*Description of the task*
Print verbatim the lines from the beginning of the entries through the line containing "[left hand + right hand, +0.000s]", both ends included. Pictures should be left out.

*Source material*

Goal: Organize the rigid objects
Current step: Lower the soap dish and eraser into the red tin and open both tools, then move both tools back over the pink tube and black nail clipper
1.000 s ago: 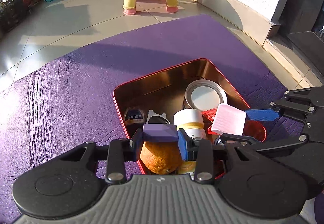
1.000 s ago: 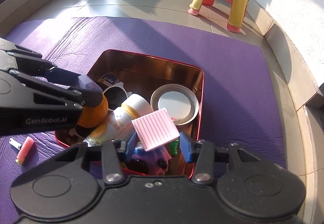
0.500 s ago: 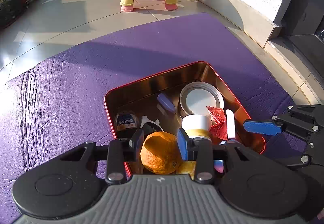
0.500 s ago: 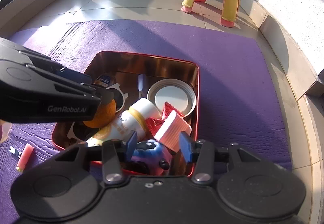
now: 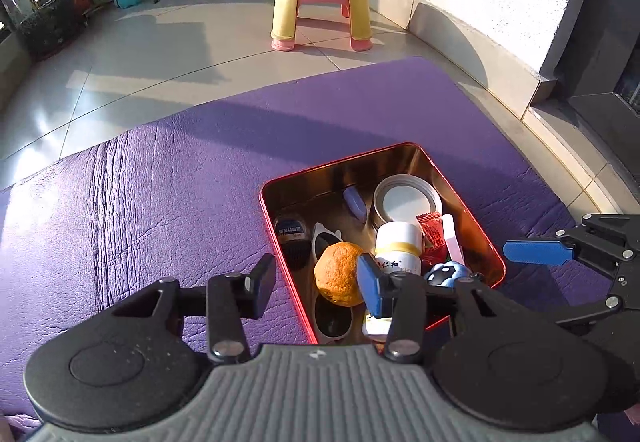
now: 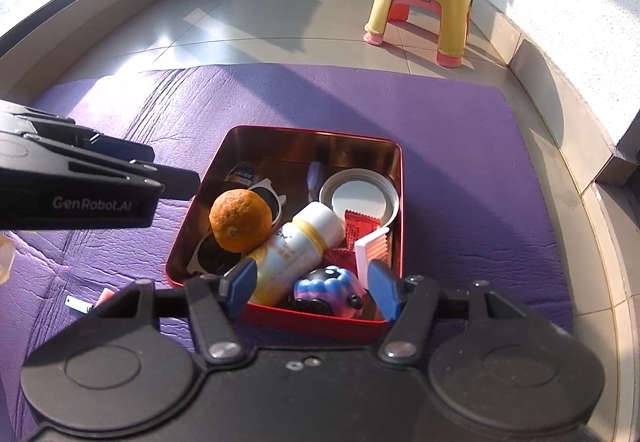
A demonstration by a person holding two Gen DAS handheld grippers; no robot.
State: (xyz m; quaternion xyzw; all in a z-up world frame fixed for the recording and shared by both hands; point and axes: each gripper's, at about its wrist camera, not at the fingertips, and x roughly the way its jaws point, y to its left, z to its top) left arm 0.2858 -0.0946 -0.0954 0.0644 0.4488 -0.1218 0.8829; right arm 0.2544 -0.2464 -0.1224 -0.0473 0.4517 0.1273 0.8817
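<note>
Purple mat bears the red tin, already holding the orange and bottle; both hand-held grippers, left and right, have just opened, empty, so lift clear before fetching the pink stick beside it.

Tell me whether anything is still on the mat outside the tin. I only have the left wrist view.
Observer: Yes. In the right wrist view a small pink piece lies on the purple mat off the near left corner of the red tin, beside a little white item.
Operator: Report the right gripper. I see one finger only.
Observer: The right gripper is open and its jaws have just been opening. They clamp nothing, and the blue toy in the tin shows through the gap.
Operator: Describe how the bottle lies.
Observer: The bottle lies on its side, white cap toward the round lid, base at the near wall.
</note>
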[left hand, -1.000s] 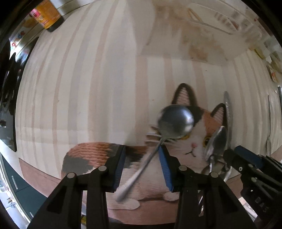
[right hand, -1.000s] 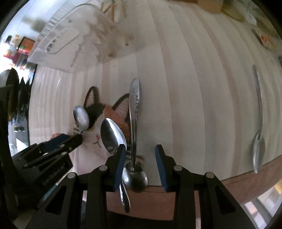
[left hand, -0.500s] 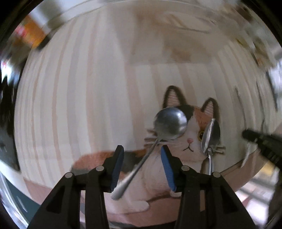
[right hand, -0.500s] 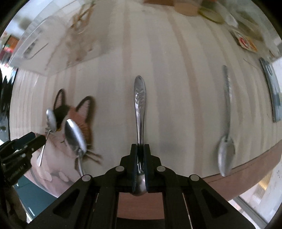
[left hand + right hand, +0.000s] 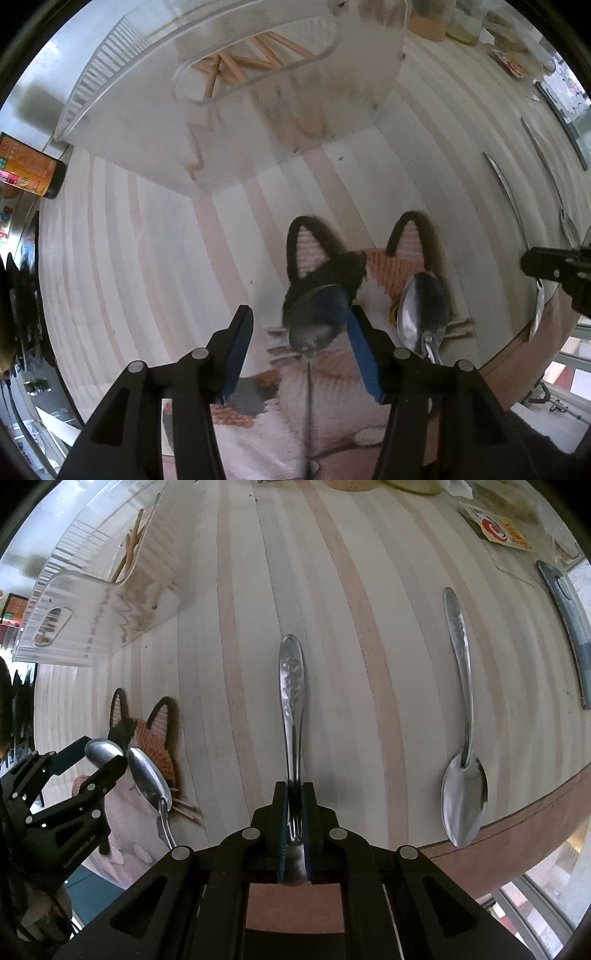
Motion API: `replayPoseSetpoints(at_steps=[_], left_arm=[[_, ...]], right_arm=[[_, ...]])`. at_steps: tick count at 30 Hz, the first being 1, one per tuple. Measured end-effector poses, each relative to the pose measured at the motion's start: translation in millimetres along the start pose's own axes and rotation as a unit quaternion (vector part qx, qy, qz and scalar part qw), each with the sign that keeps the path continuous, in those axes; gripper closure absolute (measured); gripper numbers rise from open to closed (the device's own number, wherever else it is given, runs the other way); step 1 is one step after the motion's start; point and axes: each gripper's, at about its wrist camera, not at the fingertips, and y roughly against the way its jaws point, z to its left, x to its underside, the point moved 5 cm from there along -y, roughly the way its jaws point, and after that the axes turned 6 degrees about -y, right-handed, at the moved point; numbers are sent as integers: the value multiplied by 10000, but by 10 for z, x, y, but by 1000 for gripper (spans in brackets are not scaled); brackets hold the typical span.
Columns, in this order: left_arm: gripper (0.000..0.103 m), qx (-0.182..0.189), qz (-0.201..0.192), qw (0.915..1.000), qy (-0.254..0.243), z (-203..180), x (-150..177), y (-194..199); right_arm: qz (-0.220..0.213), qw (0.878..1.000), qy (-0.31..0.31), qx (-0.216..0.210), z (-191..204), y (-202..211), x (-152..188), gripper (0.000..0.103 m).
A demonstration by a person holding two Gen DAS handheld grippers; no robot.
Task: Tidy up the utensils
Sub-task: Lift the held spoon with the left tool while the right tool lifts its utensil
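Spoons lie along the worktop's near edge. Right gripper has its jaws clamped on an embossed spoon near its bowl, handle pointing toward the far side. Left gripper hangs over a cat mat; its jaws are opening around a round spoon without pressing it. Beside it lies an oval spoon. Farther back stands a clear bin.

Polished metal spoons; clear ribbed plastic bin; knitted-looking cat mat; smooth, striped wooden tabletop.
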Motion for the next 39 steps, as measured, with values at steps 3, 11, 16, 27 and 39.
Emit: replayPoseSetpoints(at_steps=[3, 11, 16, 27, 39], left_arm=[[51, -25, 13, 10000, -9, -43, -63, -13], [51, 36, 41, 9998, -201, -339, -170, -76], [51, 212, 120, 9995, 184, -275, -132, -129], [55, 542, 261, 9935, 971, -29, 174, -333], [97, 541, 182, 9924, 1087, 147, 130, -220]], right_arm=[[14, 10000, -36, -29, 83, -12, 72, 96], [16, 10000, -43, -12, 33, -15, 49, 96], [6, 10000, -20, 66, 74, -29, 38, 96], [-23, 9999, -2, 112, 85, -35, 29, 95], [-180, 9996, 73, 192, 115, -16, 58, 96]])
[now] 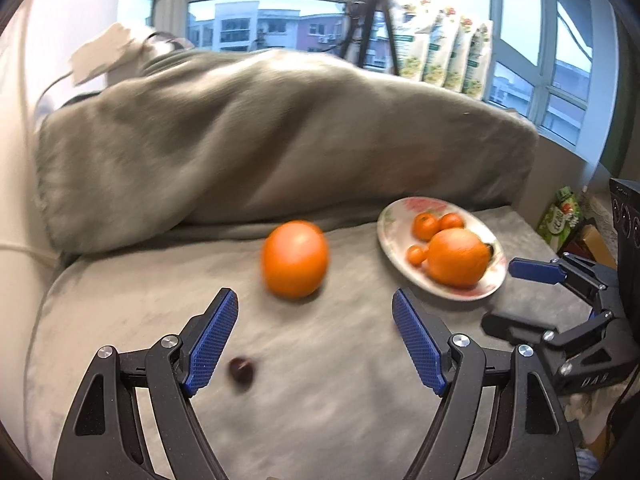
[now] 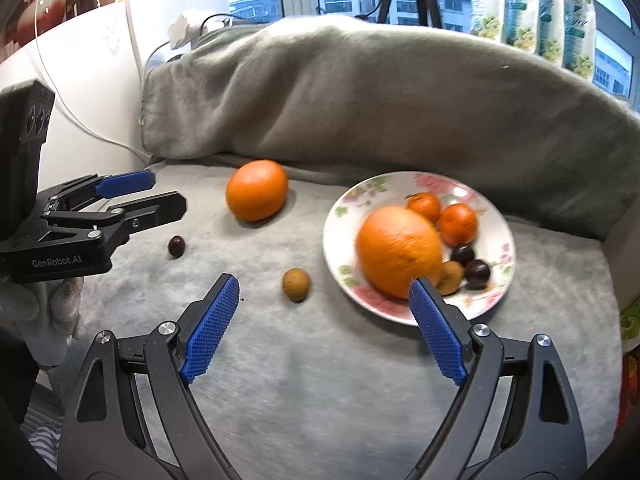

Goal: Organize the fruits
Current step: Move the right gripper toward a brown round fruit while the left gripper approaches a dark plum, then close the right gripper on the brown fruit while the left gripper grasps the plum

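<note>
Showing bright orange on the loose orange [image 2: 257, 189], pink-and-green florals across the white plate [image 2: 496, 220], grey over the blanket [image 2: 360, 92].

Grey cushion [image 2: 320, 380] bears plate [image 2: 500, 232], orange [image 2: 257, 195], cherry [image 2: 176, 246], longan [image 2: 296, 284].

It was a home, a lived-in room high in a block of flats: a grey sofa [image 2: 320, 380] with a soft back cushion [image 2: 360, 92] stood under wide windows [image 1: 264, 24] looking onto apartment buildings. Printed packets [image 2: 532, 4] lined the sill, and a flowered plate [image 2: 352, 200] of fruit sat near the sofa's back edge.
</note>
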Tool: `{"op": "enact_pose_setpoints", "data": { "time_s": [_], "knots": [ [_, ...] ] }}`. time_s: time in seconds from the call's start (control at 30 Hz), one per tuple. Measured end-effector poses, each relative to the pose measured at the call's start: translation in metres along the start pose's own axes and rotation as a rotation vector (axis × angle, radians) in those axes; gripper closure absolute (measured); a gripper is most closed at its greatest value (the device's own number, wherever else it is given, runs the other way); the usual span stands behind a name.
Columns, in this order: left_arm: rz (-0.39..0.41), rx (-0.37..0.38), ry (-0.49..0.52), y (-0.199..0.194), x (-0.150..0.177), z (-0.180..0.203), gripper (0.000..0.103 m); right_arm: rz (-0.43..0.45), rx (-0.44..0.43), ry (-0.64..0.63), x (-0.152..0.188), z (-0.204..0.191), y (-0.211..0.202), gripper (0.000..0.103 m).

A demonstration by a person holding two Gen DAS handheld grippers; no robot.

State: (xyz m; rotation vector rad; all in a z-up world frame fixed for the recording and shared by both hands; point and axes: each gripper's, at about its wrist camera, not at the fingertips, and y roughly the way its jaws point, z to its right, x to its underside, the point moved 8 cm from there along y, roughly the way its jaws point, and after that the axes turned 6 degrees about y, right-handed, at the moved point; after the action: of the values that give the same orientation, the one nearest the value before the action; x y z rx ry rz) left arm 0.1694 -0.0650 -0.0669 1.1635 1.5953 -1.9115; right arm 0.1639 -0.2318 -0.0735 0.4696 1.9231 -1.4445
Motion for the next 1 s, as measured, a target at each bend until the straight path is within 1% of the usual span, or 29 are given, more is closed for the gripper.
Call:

*Exercise result*
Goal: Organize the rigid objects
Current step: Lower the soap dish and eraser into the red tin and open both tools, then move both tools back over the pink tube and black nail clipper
1.000 s ago: 
1.000 s ago: 
0.500 s ago: 
0.500 s ago: 
now: 
now: 
A demonstration by a person holding two Gen DAS handheld grippers; no robot.
State: (xyz m; quaternion xyzw; all in a z-up world frame fixed for the recording and shared by both hands; point and axes: each gripper's, at about its wrist camera, not at the fingertips, and x roughly the way its jaws point, y to its left, z to its top) left arm 0.2858 -0.0946 -0.0954 0.0644 0.4488 -0.1218 0.8829; right arm 0.2544 -0.2464 -0.1224 -0.0473 0.4517 0.1273 0.8817
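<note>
Purple mat bears the red tin, already holding the orange and bottle; both hand-held grippers, left and right, have just opened, empty, so lift clear before fetching the pink stick beside it.

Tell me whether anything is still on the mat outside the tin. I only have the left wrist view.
Observer: Yes. In the right wrist view a small pink piece lies on the purple mat off the near left corner of the red tin, beside a little white item.
Operator: Report the right gripper. I see one finger only.
Observer: The right gripper is open and its jaws have just been opening. They clamp nothing, and the blue toy in the tin shows through the gap.
Operator: Describe how the bottle lies.
Observer: The bottle lies on its side, white cap toward the round lid, base at the near wall.
</note>
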[left hand, -1.000s] 
[right hand, -1.000s] 
[left hand, -0.500s] 
[right hand, -0.500s] 
[left hand + right hand, +0.000s] 

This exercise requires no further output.